[[ DATA PROVIDED, beginning ]]
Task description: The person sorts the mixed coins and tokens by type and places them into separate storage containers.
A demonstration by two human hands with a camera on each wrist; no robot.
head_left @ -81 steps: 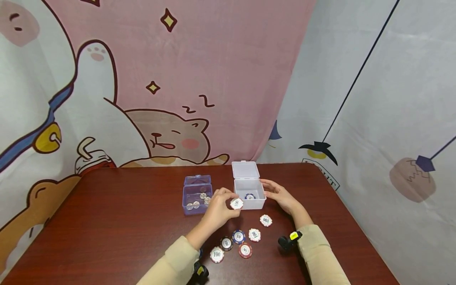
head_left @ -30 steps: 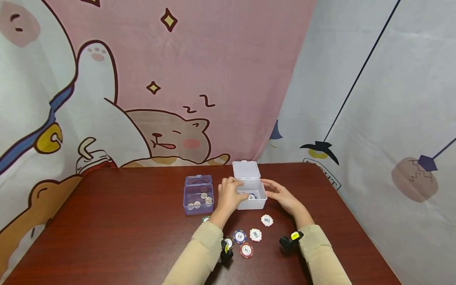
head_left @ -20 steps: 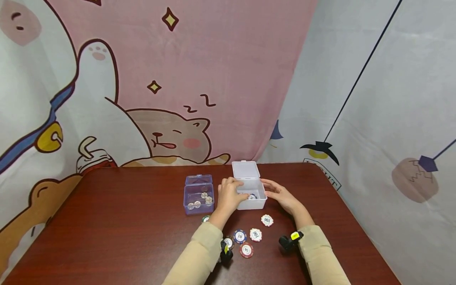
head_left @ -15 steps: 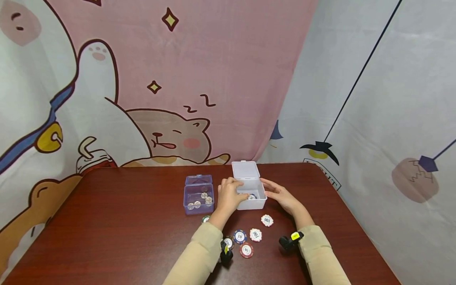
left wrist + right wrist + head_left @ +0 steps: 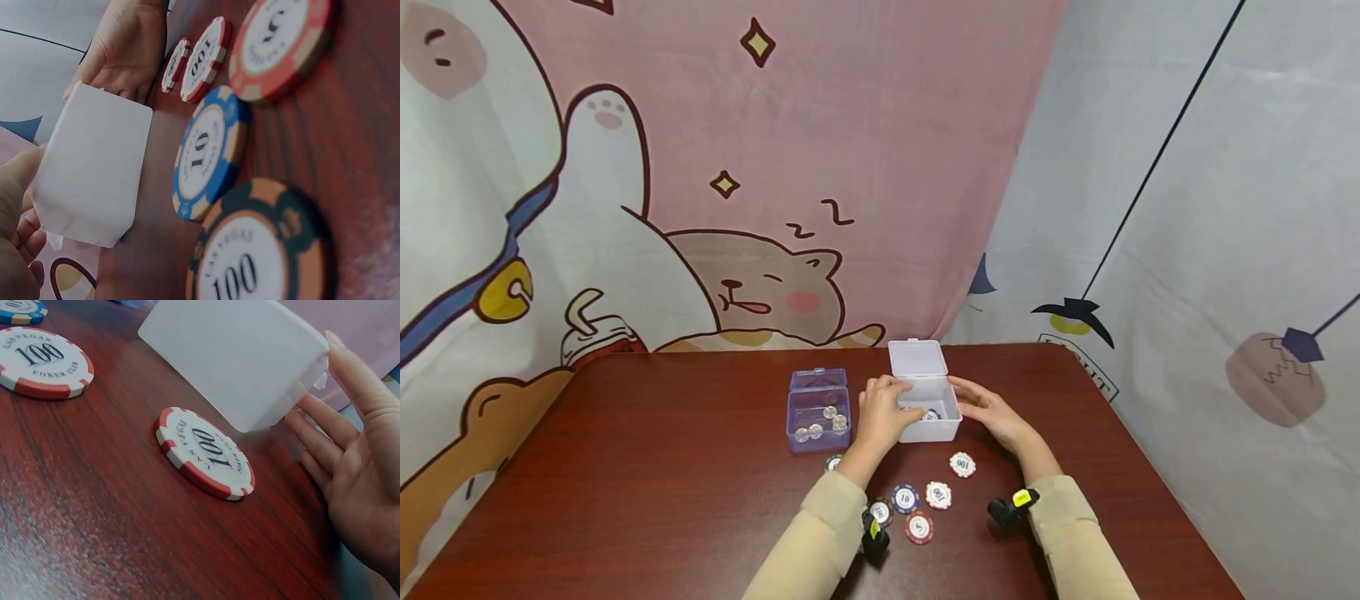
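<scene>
A small white plastic box (image 5: 928,430) with its lid (image 5: 917,358) tipped back stands between both hands. My left hand (image 5: 880,417) holds the left side, thumb at the front rim and fingers bent along the wall. On the opposite side my right hand (image 5: 996,417) touches the wall with fairly straight fingers, thumb at the upper corner in the right wrist view. Inside the box a blue-and-white poker chip (image 5: 931,415) shows in part; the left thumb hides some of the interior. Nearest the box lies a red-and-white 100 chip (image 5: 206,453).
Left of the white box is a lidded blue translucent box (image 5: 816,442) holding several silvery coins. More chips lie in front: a white 100 (image 5: 938,495), a blue 10 (image 5: 905,498), a red 5 (image 5: 919,527), a black 100 (image 5: 256,250) and a green one (image 5: 833,462).
Earlier my left hand held a white 100 chip before the white box; it then moved right and forward to the box's left side, the chip out of sight. Both hands have since stayed still.
</scene>
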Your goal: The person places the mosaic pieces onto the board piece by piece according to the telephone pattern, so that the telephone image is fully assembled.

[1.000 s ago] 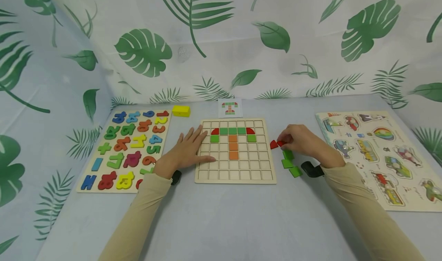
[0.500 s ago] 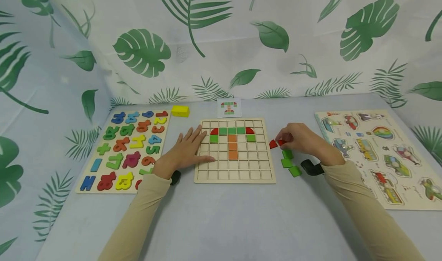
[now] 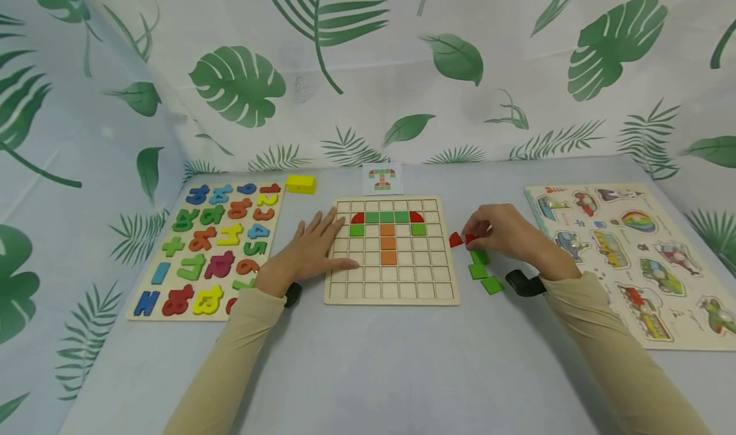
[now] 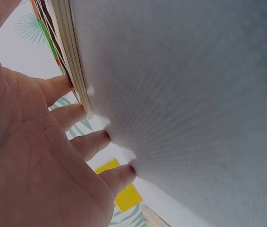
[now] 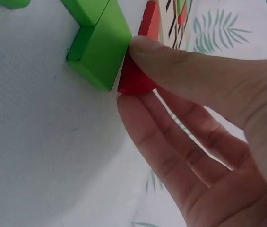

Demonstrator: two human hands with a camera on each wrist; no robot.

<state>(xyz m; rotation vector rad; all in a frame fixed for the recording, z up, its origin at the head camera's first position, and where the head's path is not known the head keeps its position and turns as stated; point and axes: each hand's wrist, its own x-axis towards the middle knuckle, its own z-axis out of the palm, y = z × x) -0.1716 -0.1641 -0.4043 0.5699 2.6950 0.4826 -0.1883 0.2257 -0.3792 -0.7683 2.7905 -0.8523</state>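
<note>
My left hand (image 3: 305,253) lies with spread, straight fingers on the left edge of the wooden grid board (image 3: 414,289); in the left wrist view its fingertips touch the board's side and the tabletop. On the board, red and green tiles form a row above a column of orange tiles (image 3: 388,243). Right of the board, my right hand (image 3: 508,234) pinches a red quarter-round tile (image 5: 135,78) between thumb and fingers, low over the table. A second red tile (image 3: 455,239) lies just left of it. Several green square tiles (image 3: 478,271) lie nearer me, below the hand.
A pattern card (image 3: 382,179) lies behind the board. A yellow block (image 3: 301,184) stands at the back left, beside a number puzzle board (image 3: 167,275). On the right lies a picture puzzle board (image 3: 609,282). Leaf-patterned cloth walls (image 3: 368,71) enclose the table.
My right hand stays at the red tiles, shifting only slightly, with its fingers still on one of them. The left hand and the tiles on the board have not moved.
</note>
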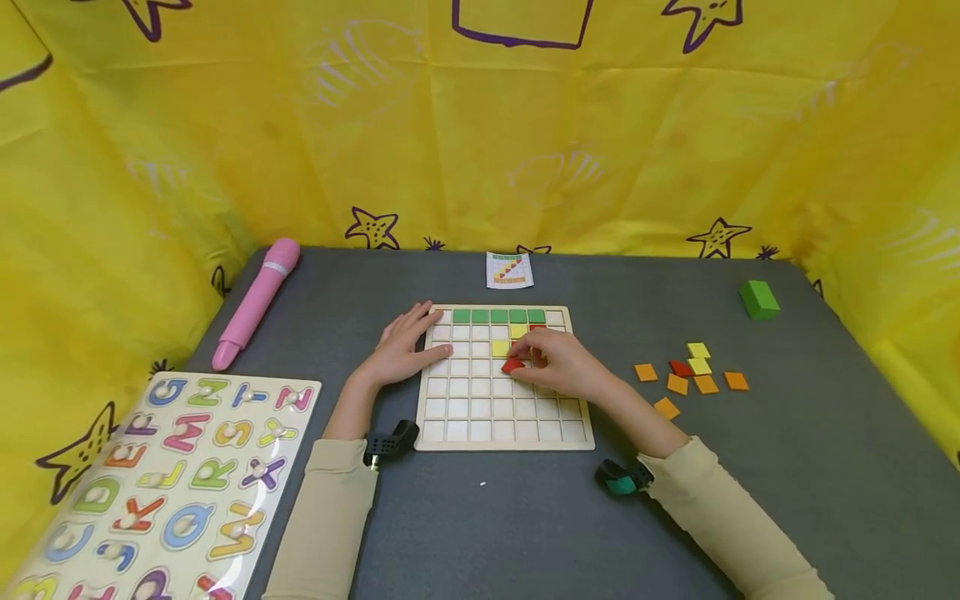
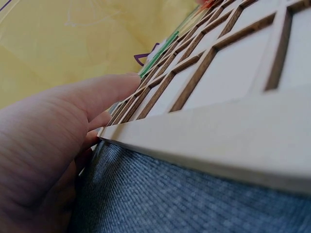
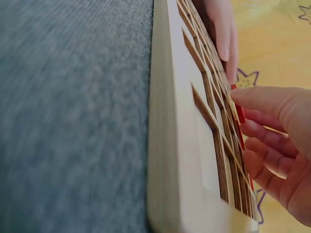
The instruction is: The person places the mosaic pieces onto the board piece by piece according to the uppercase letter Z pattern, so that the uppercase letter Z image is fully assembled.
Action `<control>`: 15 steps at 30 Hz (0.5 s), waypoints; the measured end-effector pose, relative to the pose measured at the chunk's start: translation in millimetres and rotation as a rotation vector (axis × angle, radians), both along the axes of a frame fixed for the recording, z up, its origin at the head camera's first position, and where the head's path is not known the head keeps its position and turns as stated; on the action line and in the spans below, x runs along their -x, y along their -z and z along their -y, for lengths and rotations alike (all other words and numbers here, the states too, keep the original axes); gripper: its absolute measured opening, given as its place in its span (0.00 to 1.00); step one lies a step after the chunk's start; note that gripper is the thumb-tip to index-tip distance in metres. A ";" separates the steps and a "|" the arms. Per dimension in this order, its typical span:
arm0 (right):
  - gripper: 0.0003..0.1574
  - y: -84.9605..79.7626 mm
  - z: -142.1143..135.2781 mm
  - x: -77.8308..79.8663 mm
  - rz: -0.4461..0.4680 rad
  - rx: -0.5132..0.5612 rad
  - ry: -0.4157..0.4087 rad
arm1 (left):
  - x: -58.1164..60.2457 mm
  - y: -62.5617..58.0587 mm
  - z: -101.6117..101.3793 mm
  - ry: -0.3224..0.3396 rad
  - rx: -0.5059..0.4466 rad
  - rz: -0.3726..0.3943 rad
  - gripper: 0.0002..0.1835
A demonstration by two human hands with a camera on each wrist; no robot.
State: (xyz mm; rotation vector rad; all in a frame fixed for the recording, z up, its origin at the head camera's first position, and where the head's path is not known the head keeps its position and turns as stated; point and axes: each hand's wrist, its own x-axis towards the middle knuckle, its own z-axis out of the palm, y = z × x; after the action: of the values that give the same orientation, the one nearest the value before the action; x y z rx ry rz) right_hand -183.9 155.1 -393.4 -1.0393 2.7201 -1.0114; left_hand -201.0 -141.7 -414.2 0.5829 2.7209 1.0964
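A wooden grid board (image 1: 505,445) with white cells lies in front of me in the head view. Green tiles (image 1: 498,317) fill part of its top row, and yellow tiles (image 1: 500,348) sit below them, with red partly hidden by my right hand. Between thumb and fingers, my right hand (image 1: 561,362) pinches a red square tile (image 1: 512,365) over the middle of the grid. My left hand (image 1: 401,348) rests on the board's left edge, fingers stretched out. In the left wrist view its thumb (image 2: 109,92) lies along the wooden frame (image 2: 218,131).
Loose orange, yellow and red tiles (image 1: 677,384) lie right of the board. Behind them stands a green block (image 1: 760,300). A small pattern card (image 1: 509,271) is at the back. At left are a pink microphone-shaped object (image 1: 257,304) and a letter puzzle board (image 1: 217,454).
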 end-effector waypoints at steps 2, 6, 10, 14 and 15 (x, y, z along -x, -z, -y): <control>0.15 0.2 3.3 0.9 -0.008 -0.003 -0.018 | 0.5 0.5 -0.2 0.000 0.003 -0.001 0.39; 0.15 0.2 7.7 1.0 -0.009 0.007 -0.051 | 1.2 1.4 -0.1 0.000 0.008 0.000 0.39; 0.14 0.3 10.3 0.4 -0.014 0.024 -0.064 | 1.3 1.8 0.2 -0.001 0.011 0.000 0.39; 0.13 1.1 12.3 0.7 -0.034 0.031 -0.067 | 1.1 1.6 0.1 -0.003 0.014 -0.002 0.39; 0.13 1.2 12.8 0.8 -0.038 0.032 -0.067 | 0.9 1.4 -0.1 -0.003 0.014 -0.002 0.39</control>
State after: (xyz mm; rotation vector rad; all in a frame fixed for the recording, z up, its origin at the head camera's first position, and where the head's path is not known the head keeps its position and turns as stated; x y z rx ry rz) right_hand -184.7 142.4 -394.6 -1.1581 2.6871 -1.0390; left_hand -201.9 -141.7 -415.6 0.5782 2.7299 1.0774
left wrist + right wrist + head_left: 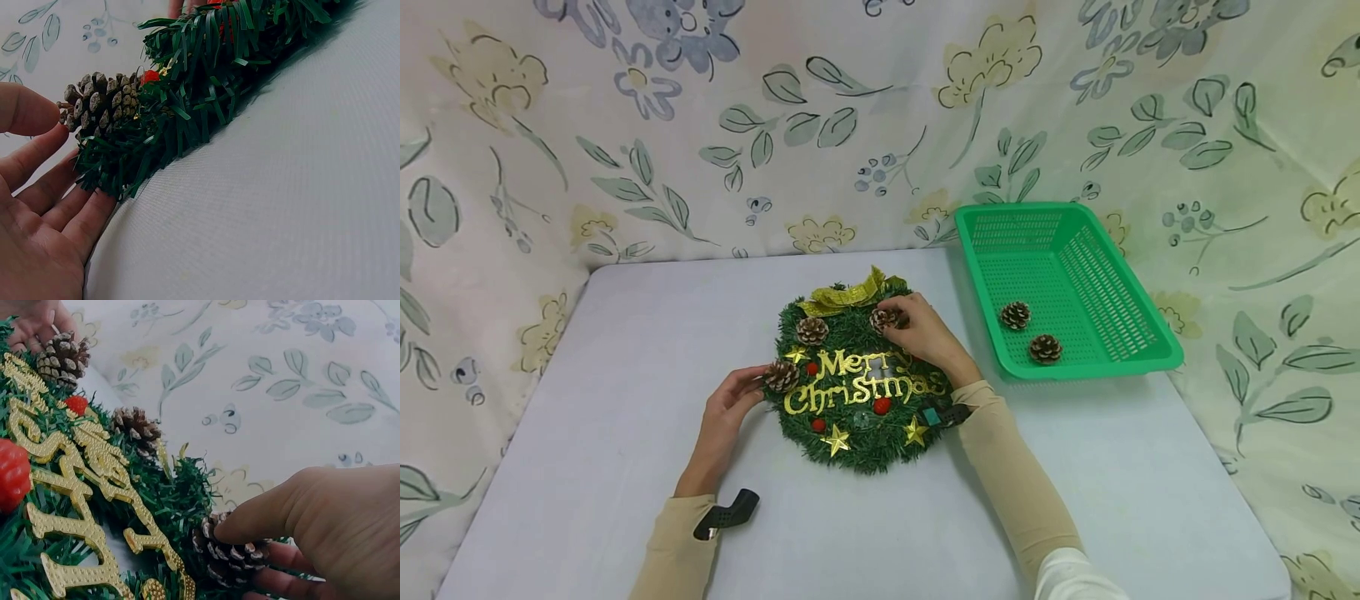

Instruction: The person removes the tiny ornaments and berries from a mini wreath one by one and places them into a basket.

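Pinching upper-right pinecone [882,321] on wreath [868,446] with right hand [925,333]; pinching left-edge pinecone [783,377] by outer end with left hand [726,410].

1. Head view: the right hand [921,329] hides part of the pinecone [884,318] at the wreath's [831,446] one o'clock; that hand, its wrist and a black wrist camera [957,415] cover the rim from two to four.
2. Below the wreath's centre, toward six o'clock, sits a greyish ornament [861,419] — too small to identify.
3. The beige left sleeve [679,550] is cut off at seven o'clock, the white right sleeve [1075,577] at five.
4. Left wrist view: some of the left hand's [40,234] fingertips disappear behind tinsel; its palm is cropped at seven.
5. Right wrist view: gold lettering [78,500] runs off at eight — a red berry [12,476] at nine.
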`<state>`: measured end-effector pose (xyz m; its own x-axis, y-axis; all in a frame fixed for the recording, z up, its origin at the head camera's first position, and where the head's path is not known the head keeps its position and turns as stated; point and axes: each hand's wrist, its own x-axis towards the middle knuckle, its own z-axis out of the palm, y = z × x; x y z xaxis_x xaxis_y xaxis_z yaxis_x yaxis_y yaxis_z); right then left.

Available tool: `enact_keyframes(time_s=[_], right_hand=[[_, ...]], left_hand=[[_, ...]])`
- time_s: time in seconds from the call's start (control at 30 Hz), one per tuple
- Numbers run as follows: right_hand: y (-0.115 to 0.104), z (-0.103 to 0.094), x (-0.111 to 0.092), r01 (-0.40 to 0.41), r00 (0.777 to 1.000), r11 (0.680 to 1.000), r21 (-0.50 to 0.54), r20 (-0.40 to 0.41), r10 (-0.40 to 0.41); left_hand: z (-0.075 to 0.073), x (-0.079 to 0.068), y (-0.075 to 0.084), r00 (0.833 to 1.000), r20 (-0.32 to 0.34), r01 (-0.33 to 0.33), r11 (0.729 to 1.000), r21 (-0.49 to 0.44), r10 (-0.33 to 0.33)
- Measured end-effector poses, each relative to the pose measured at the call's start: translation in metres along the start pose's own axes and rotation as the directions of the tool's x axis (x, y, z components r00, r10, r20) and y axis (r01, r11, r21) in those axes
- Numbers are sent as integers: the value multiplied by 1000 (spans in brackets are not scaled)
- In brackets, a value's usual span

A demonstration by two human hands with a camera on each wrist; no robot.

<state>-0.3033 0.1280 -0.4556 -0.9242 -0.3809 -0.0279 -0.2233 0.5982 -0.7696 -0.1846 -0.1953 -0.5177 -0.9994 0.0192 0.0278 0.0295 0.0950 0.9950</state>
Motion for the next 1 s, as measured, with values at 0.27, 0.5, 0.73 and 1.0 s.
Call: enact_keyframes(time_s=[0.27,0.5,0.73,1.0], right_hand=[[-1,2,-1,-32,999,999,-29,1,32],[1,3,-1,-32,999,999,-24,-4,32],[2,3,-1,-24,1000,999,-24,-18,24],[2,4,0,-25,999,1000,-17,-24,25]], left_hand=[[1,-1,1,1000,7,-4,1000,9,4],[1,-1,0,1000,10,-8,1000,-4,8],[1,-2,1,1000,10,-11,1000,21,11],[1,-2,1,1000,5,-14,1000,28,14]])
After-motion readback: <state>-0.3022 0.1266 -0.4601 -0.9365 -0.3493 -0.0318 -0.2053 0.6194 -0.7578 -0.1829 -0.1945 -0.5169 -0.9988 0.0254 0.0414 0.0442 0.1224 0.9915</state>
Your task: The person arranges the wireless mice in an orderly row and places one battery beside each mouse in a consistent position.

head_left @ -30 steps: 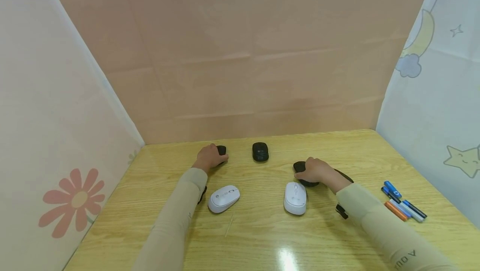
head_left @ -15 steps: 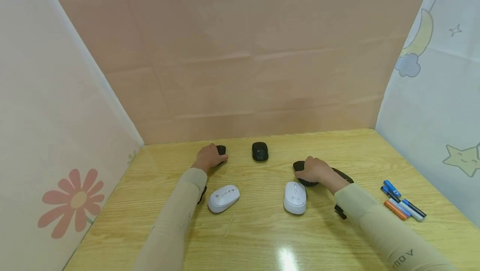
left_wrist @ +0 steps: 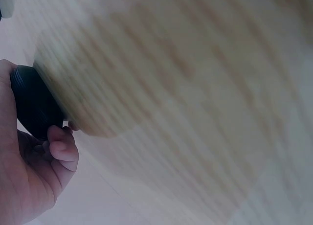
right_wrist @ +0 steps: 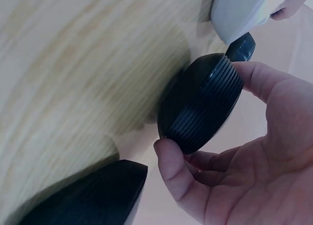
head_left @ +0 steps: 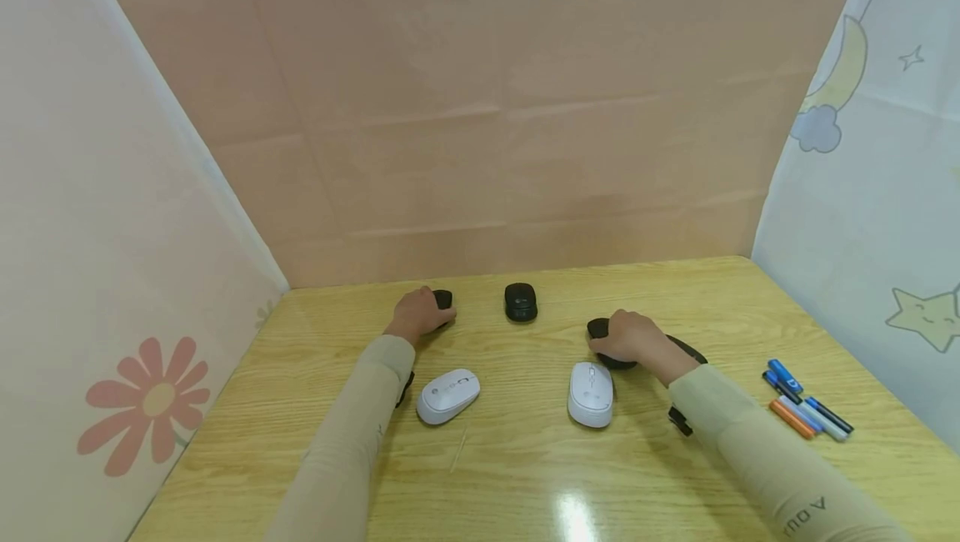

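At the back left of the table, my left hand (head_left: 418, 313) grips a black computer mouse (head_left: 443, 300), thumb and fingers on its sides. The left wrist view catches the ribbed back end of this mouse (left_wrist: 36, 100) between thumb and fingertips. Further right, my right hand (head_left: 633, 337) holds another black mouse (head_left: 599, 328) by its sides, just behind a white mouse (head_left: 591, 396). Its ribbed rear (right_wrist: 205, 105) faces the right wrist camera. Partly hidden behind the right wrist lies a dark mouse (head_left: 687, 349), also low in the right wrist view.
A black mouse (head_left: 521, 303) sits at the back middle. A second white mouse (head_left: 448, 396) lies at an angle beside the left forearm. Several markers (head_left: 808, 417) lie in a group on the right of the wooden table (head_left: 510, 475). Cloth walls stand at the back and sides.
My right hand and its mouse have shifted slightly away from me, toward the back of the table. The left hand has kept its place on its mouse.
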Tool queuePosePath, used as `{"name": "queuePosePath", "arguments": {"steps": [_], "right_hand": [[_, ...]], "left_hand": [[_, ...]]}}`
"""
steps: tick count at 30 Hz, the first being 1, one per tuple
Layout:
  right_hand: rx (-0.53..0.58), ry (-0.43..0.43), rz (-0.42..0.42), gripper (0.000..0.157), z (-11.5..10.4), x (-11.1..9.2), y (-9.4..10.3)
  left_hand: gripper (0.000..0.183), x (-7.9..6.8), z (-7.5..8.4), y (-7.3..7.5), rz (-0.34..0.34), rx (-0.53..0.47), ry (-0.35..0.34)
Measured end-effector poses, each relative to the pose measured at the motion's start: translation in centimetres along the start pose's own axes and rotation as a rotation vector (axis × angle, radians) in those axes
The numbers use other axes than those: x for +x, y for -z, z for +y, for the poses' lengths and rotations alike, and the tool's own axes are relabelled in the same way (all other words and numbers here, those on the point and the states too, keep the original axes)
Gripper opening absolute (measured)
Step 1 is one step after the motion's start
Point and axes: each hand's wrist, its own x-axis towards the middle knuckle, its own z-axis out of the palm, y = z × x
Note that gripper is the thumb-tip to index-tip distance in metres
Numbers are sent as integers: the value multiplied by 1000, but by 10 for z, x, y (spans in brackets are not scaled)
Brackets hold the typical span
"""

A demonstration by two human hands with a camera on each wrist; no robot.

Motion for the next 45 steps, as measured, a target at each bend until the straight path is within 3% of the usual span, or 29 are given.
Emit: {"name": "queuePosePath", "arguments": {"steps": [11, 24, 31, 45], "right_hand": [[27, -19, 82, 65, -1, 12, 5], [38, -23, 103, 56, -5, 31, 20], [57, -28, 109, 42, -6, 44, 27], [50, -72, 101, 45, -1, 68, 24]], "left_hand": [[83, 0, -1, 1, -13, 14, 1], [82, 0, -1, 1, -2, 8, 3], [80, -1, -1, 2, 14, 4, -5], [80, -2, 2, 3, 9, 6, -5]]}}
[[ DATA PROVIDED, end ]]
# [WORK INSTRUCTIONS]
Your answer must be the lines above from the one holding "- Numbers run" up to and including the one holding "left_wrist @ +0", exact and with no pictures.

# [SOLUTION TO THE PROBLEM]
- Numbers run as follows: right_hand: y (-0.115 to 0.104), z (-0.103 to 0.094), x (-0.111 to 0.092), r01 (-0.40 to 0.41), r00 (0.777 to 1.000), r11 (0.680 to 1.000), r21 (-0.50 to 0.54), r20 (-0.40 to 0.41), r10 (-0.40 to 0.41); left_hand: z (-0.075 to 0.073), x (-0.079 to 0.068), y (-0.075 to 0.084), r00 (0.833 to 1.000), r20 (-0.32 to 0.34), r01 (-0.33 to 0.33), r11 (0.729 to 1.000), r21 (-0.49 to 0.44), r10 (-0.33 to 0.33)
- Measured end-effector poses, each relative to the pose measured at the call's start: translation in metres along the start pose's own axes and rotation as the directions of the tool's x axis (x, y, z components r00, r10, r20) and y axis (r01, r11, r21) in those axes
- Numbers are sent as integers: the value multiplied by 1000 (spans in brackets are not scaled)
- In brackets, a value's usual span

A demonstration by two human hands with a camera on each wrist; no robot.

<state>-0.3033 0.1280 -0.4556 -0.9242 -0.3809 -0.0279 -0.2233 0.5982 -0.7696 -0.1846 -0.1953 -0.5177 -0.9994 0.0192 0.0278 0.0295 0.0950 0.9950</state>
Motion for the next 1 s, as measured, with values at 0.27, 0.5, 0.73 and 1.0 s.
Call: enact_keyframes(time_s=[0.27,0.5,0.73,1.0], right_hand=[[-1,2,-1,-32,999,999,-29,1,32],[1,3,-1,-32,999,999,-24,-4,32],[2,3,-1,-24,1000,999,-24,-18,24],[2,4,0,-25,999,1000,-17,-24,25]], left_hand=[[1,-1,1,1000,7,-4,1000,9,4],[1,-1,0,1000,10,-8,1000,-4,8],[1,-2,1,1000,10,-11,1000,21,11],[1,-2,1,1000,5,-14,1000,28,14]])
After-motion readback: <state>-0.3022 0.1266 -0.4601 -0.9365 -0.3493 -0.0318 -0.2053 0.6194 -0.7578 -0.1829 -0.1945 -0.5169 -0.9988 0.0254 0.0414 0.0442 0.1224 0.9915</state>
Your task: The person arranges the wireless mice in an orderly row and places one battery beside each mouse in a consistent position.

head_left @ -30 steps: 
head_left @ -15 steps: 
left_wrist @ +0 steps: 

This output is complete, and the exercise is done.